«Grâce à Dieu»: Ozon suspendu à une deuxième décision sur la sortie de son film sur la pédophilie dans l'Eglise
CINEMA•Le film de François Ozon revient sur l'affaire Preynat, un prêtre accusé d'agressions sexuelles sur des enfantsF.R. avec C.G. et AFP
Malgré le feu vert accordé lundi par un juge parisien à la sortie en salles mercredi de son film sur la pédophilie dans l’Eglise lyonnaise, François Ozon reste suspendu à une seconde décision judiciaire attendue mardi après-midi à Lyon.
Grâce à Dieu raconte la naissance de l’association de victimes « La Parole Libérée », fondée à Lyon en 2015 par d’anciens scouts accusant d’abus le père Bernard Preynat. Quelques heures après la décision du juge parisien, une autre audience se tenait à Lyon.
Le nom du père Preynat retiré
Le réalisateur était cette fois assigné en référé « heure à heure » par Régine Maire, ex-membre du diocèse de Lyon, poursuivie aux côtés de l’archevêque de Lyon pour non-dénonciation.

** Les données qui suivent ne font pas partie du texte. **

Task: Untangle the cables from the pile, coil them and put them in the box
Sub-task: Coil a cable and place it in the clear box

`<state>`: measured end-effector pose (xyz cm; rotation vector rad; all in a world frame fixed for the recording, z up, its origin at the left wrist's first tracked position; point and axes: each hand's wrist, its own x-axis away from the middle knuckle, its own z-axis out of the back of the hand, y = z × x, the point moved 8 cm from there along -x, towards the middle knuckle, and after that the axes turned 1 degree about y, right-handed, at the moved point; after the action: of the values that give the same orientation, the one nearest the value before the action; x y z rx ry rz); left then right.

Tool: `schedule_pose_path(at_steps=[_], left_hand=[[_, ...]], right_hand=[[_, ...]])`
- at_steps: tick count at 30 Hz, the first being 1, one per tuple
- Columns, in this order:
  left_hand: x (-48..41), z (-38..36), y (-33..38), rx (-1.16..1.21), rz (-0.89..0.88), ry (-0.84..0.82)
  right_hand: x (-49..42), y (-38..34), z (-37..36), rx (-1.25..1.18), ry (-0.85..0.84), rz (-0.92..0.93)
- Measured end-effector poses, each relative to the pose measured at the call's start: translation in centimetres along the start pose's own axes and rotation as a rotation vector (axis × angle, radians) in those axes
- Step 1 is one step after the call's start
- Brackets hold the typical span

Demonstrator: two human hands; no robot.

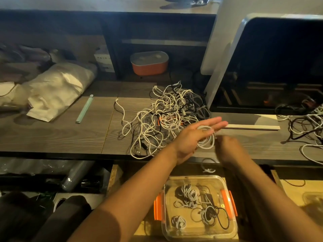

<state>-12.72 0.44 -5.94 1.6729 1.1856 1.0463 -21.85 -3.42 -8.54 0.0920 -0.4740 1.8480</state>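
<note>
Cord (206,137), white, loops round flat left hand (194,137); right hand (227,147) blurred.

Dim warm light. A dark wood-grain table (52,137) spans the view; shelving (157,42) behind at 12 o'clock, a monitor (279,67) at 2 o'clock.

the tangled pile of white and black cables (166,116) lies on the dark wood-grain worktop (52,137), left of the monitor (272,67); the clear lidless plastic box (199,206) sits below, before the worktop's edge.
</note>
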Motion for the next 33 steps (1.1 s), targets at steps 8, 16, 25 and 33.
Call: schedule_pose_path(at_steps=[8, 16, 25, 33], left_hand=[[-1.0, 3.7, 1.5, -0.276, -0.153, 0.423], [-0.2, 6.8, -0.5, 0.02, 0.031, 0.613], [-0.4, 7.1, -0.9, 0.037, 0.056, 0.556], [1.6, 2.1, -3.0, -0.026, 0.306, 0.152]], right_hand=[[3.1, -7.6, -3.0, 0.003, -0.094, 0.351], [4.6, -8.7, -1.4, 0.001, 0.039, 0.505], [5.0, -9.0, 0.0, -0.123, 0.024, 0.506], [2.4, -4.6, 2.6, -0.584, 0.013, 0.396]])
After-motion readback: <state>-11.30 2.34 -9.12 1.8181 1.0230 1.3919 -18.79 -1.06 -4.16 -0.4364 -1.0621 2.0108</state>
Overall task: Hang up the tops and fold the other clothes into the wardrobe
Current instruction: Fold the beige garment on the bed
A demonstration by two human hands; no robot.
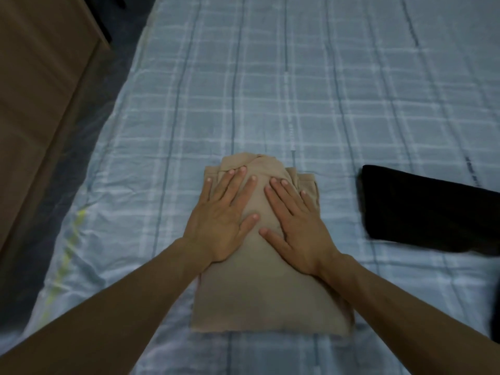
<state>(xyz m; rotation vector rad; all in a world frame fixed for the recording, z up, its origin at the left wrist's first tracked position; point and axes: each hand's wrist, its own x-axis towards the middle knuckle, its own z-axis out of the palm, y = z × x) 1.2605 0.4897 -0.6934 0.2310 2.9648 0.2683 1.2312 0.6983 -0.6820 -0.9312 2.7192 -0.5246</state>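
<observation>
Now the folded beige garment (pixel 270 288) is lying on the bed's plaid sheet (pixel 270 90), near its front edge. Both hands are pressing it flat, fingers spread: left hand (pixel 226 221) and right hand (pixel 293 226) side by side on its far half. Pressing outward toward the edges should be squeezing air out and setting the creases. A folded black garment (pixel 427 209) is lying well apart to the right.
</observation>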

Elle demande que son nom soit retiré du film au nom de la protection de la vie privée et de la présomption d’innocence. Grâce à Dieu donne seulement les prénoms des victimes mais cite nommément le cardinal Barbarin, le père Preynat et Régine Maire – dont les noms, dit François Ozon, « étaient déjà dans la presse ».

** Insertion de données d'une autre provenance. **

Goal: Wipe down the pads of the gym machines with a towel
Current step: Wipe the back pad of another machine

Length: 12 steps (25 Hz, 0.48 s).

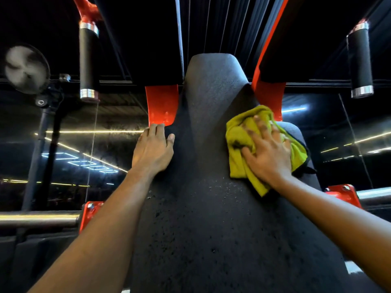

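Note:
A tall black back pad [211, 166] of a red-framed gym machine fills the middle of the view, speckled with small droplets. A crumpled yellow-green towel [239, 136] lies on the pad's right side. My right hand [266, 153] presses flat on the towel with spread fingers. My left hand [153, 149] rests on the pad's left edge, fingers wrapped over the side and thumb on the front face.
Two black padded handles hang above, one at the left [88, 62] and one at the right [359, 60]. Red frame brackets [161, 104] sit behind the pad. Chrome bars [38, 219] stick out on both sides. A fan [26, 68] stands at the far left.

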### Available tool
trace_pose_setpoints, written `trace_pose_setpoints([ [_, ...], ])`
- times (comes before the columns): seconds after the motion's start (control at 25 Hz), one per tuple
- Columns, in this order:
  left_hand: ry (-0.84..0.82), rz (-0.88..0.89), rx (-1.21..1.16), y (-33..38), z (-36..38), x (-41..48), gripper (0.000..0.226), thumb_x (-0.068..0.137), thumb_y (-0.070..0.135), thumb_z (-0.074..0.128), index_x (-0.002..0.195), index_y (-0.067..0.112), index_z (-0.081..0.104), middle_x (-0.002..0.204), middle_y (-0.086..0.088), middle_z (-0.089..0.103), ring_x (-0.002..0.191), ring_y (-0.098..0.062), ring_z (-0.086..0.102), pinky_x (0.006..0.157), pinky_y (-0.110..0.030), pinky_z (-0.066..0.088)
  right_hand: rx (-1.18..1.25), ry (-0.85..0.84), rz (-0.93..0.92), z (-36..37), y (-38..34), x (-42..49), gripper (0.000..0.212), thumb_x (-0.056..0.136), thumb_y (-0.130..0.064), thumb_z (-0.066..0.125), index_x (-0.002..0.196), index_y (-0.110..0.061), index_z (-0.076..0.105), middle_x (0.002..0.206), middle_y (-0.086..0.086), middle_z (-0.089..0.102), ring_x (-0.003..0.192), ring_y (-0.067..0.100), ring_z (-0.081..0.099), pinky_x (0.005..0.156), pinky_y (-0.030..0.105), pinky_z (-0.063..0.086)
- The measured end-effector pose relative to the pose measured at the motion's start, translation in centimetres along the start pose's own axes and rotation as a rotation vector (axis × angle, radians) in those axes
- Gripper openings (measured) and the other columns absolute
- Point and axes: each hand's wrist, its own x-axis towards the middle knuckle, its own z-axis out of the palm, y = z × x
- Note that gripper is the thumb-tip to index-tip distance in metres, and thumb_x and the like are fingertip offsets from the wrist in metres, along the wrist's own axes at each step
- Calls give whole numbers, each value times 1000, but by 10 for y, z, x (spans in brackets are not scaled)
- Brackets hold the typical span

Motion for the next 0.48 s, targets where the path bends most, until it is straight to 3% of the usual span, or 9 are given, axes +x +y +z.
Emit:
trace_pose_setpoints([
  [0.08,11,3,9,2,1,-1,51,104,38,37,143,6,39,146,-14,41,134,-33,39,109,-51,35,-10,-101,-272,-13,27,-4,66,83,-62,41,148,-50,40,167,-12,21,151,29,26,109,58,33],
  [0.12,9,0,8,2,1,-1,51,104,39,36,144,6,39,146,-14,41,134,-34,39,110,-51,35,-21,-128,-291,-18,42,7,68,82,-63,39,149,-51,39,167,-14,20,151,28,26,110,57,34],
  [0.2,3,-1,-3,0,1,0,52,104,39,35,145,6,38,148,-15,41,136,-34,38,111,-51,33,4,-130,-61,-22,61,25,69,81,-66,36,148,-50,40,167,-14,20,150,27,29,111,55,35],
  [0.28,-1,-4,-27,-1,0,2,52,105,38,34,146,7,38,149,-15,40,137,-34,37,113,-50,32,87,-32,267,-19,62,20,70,81,-67,36,148,-47,42,167,-13,21,148,28,31,110,56,34],
  [0.32,-2,-6,-32,-2,0,3,51,105,38,34,145,7,38,149,-15,40,137,-34,37,112,-51,33,95,6,346,-15,55,4,70,82,-67,36,148,-47,42,167,-12,20,148,30,30,110,58,33],
  [0.48,23,-14,-15,-1,3,5,48,104,37,35,140,7,44,142,-15,44,129,-35,42,107,-52,35,22,-39,287,-9,34,-43,62,91,-61,48,151,-48,36,169,-9,14,152,36,18,112,65,24],
])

Ce prêtre lyonnais, poursuivi pour agressions sexuelles, et qui ne devrait pas être jugé avant fin 2019, avait assigné en référé François Ozon pour obtenir un report de la sortie en salles de ce film, auréolé samedi du Grand prix du jury à la Berlinale, deuxième prix majeur après l’Ours d’or. Mais le tribunal de grande instance de Paris l’a débouté, estimant que « les spectateurs sont informés, à l’issue du film, du principe de la présomption d’innocence dont bénéficie, comme toute personne, Bernard Preynat », selon une décision consultée par l’AFP. Et ce, grâce à la présence de trois cartons rappelant notamment la présomption d’innocence de tous les mis en cause.

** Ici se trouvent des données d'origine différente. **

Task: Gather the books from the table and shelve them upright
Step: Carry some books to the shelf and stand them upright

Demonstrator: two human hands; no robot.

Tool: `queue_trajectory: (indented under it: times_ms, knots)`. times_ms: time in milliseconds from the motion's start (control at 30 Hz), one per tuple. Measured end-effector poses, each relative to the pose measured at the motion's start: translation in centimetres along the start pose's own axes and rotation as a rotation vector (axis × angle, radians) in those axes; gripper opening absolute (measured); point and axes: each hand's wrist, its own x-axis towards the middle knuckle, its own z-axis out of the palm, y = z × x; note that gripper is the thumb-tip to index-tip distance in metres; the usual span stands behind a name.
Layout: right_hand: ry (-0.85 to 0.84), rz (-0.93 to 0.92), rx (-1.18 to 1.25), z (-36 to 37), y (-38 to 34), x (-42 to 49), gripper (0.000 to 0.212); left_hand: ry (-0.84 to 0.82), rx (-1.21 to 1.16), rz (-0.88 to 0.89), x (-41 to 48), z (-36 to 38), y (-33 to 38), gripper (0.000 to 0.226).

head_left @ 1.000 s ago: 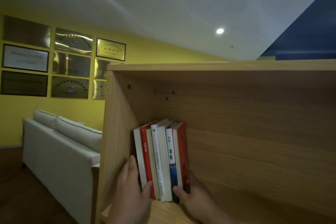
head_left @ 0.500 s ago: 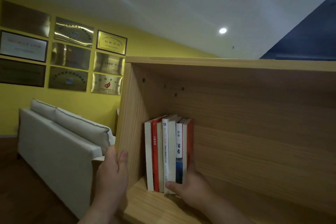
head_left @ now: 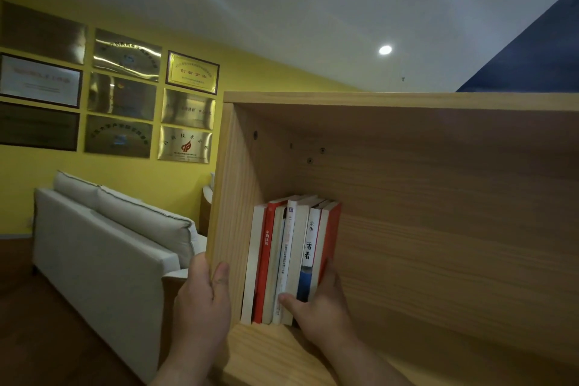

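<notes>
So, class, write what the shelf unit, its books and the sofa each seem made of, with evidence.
The shelf unit: pale wood or wood-look board, matt; grain lines run along its panels. The books: paper with thin card covers, slightly glossy; page edges show on top. The sofa: off-white upholstery, fabric or faux leather, unclear; piped seams.

Seven books, one wooden shelf, nine wall plaques, two ceiling lights, one sofa
</notes>
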Motion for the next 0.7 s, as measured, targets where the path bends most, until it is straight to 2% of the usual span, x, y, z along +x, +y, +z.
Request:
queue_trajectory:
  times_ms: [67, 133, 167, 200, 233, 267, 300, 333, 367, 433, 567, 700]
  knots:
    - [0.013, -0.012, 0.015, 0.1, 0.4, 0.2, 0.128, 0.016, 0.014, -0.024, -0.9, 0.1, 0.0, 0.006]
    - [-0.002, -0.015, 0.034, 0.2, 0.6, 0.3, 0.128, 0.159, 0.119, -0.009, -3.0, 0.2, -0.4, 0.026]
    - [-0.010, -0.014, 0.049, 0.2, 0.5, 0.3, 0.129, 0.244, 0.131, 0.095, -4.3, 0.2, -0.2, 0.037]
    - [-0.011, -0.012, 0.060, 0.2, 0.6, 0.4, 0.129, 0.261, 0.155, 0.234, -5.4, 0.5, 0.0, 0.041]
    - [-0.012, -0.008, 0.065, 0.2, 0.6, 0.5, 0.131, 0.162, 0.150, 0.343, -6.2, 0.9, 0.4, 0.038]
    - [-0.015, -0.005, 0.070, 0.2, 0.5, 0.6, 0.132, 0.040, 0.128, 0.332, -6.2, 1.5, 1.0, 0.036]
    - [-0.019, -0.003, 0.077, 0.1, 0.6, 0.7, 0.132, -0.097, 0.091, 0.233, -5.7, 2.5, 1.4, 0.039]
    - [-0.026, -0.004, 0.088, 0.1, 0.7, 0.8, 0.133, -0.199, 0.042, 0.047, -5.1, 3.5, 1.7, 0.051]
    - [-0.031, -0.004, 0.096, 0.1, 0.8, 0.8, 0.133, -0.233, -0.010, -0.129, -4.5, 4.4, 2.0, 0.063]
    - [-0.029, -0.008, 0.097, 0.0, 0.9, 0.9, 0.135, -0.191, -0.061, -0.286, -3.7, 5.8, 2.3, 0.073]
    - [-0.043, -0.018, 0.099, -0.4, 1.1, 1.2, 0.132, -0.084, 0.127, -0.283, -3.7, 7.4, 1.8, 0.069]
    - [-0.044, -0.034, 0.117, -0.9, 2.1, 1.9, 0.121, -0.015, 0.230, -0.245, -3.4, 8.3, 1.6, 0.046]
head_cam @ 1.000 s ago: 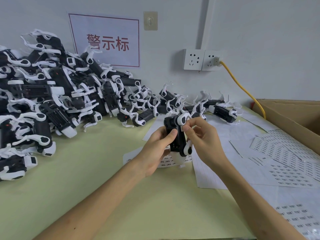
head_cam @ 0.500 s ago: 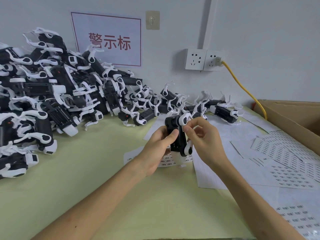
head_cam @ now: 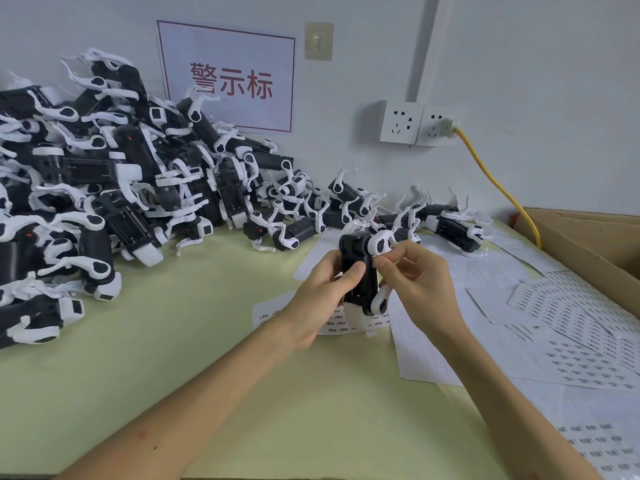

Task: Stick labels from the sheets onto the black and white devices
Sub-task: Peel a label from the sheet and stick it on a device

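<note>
Pale green surface [head_cam: 173, 358] gives free room nearest the person. The left grip [head_cam: 322, 299] wraps the black body of the upright device [head_cam: 360, 275]. The right grip [head_cam: 419, 289] pinches its upper side, any label there too small to see. It looks light and rigid, with white arms that probably snap, so the body is the safer hold. The label sheets [head_cam: 571, 317] spread right of the grips, and the device pile [head_cam: 121, 188] crowds far left.

Long slim bare left forearm [head_cam: 207, 410] & bare right forearm [head_cam: 519, 410], uncovered all the way from wrist to btm edge of pic. Bare left hand [head_cam: 322, 292] w/ short, neat thumbnail [head_cam: 356, 270], round at the tip. Bare right hand [head_cam: 415, 289] w/ thin fingers [head_cam: 412, 252] & small knuckle bumps. One tiny dark dot [head_cam: 156, 447] on L forearm, near btm of pic; faint little mark just beside it.
</note>
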A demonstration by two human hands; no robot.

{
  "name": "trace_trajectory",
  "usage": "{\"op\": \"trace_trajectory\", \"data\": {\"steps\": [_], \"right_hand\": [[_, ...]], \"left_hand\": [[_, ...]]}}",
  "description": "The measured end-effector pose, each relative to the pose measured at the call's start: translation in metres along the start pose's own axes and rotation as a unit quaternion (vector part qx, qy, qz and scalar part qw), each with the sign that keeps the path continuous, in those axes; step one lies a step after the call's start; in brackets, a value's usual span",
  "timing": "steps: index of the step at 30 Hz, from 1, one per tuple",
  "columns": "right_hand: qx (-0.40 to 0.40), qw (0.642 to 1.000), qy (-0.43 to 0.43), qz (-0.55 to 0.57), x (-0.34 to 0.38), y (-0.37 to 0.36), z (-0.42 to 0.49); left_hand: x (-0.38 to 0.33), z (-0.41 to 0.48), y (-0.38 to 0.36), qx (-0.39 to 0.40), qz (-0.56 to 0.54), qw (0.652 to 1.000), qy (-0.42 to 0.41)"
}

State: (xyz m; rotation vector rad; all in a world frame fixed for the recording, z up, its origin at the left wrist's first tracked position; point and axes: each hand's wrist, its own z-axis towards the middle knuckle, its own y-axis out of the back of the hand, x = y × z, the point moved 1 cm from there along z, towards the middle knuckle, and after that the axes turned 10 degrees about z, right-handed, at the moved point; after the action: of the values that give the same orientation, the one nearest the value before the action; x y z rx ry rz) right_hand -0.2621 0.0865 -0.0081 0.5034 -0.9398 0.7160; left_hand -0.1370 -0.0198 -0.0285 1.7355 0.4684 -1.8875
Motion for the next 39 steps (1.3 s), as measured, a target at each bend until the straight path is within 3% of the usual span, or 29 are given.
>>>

Un film montré dans 300 salles
Et si le film avait dû attendre la fin de la procédure pénale de Bernard Preynat, il ne serait sorti que dans « plusieurs années », ce qui aurait constitué « une atteinte grave et très disproportionnée au principe de la liberté d’expression et à la liberté de création », estime encore le tribunal. La sortie du film tombe en pleine actualité judiciaire : un jugement est attendu le 7 mars dans un autre volet de l’affaire, celui qui accuse le cardinal Philippe Barbarin et cinq autres personnes de ne pas avoir dénoncé les agressions sexuelles pédophiles du père Preynat.
François Ozon explique que la date de sortie avait été fixée en raison de sa sélection à la Berlinale. Si la justice lyonnaise, qui doit rendre sa décision mardi à 17 heures, répondait favorablement à a demande de Régine Maire, cela entraînerait de facto le report de la sortie du film d’au moins deux ou trois semaines, selon l’avocat du distributeur. Car le film a déjà été livré à quelque 300 salles. Il faudrait donc rappeler ces copies, modifier la bande-son, demander à tous les acteurs de reposer leurs voix, remixer, puis tout renvoyer.
50.000 euros de frais
Ce qui coûterait 50.000 euros, selon l’avocat, sans parler du million d’euros mobilisés pour la promotion du film ni des pertes indirectes pour les salles de cinéma prises au dépourvu. Soit « sa mort pure et simple », estime Me Benoît Goulesque-Monaux, l’autre avocat de l’équipe du film.
Au-delà du compte à rebours sur cette sortie ultra-médiatisée, François Ozon n’en a pas fini avec la justice. Car la défense de Bernard Preynat va faire appel de la décision prise à Paris. Un appel non suspensif mais c’est « une question de principe », estime Me Frédéric Doyez. « Présenter durant deux heures comme coupable un homme qui n’a pas encore été jugé comme tel constitue une atteinte à la présomption d’innocence », argue son autre avocat, Emmanuel Mercinier.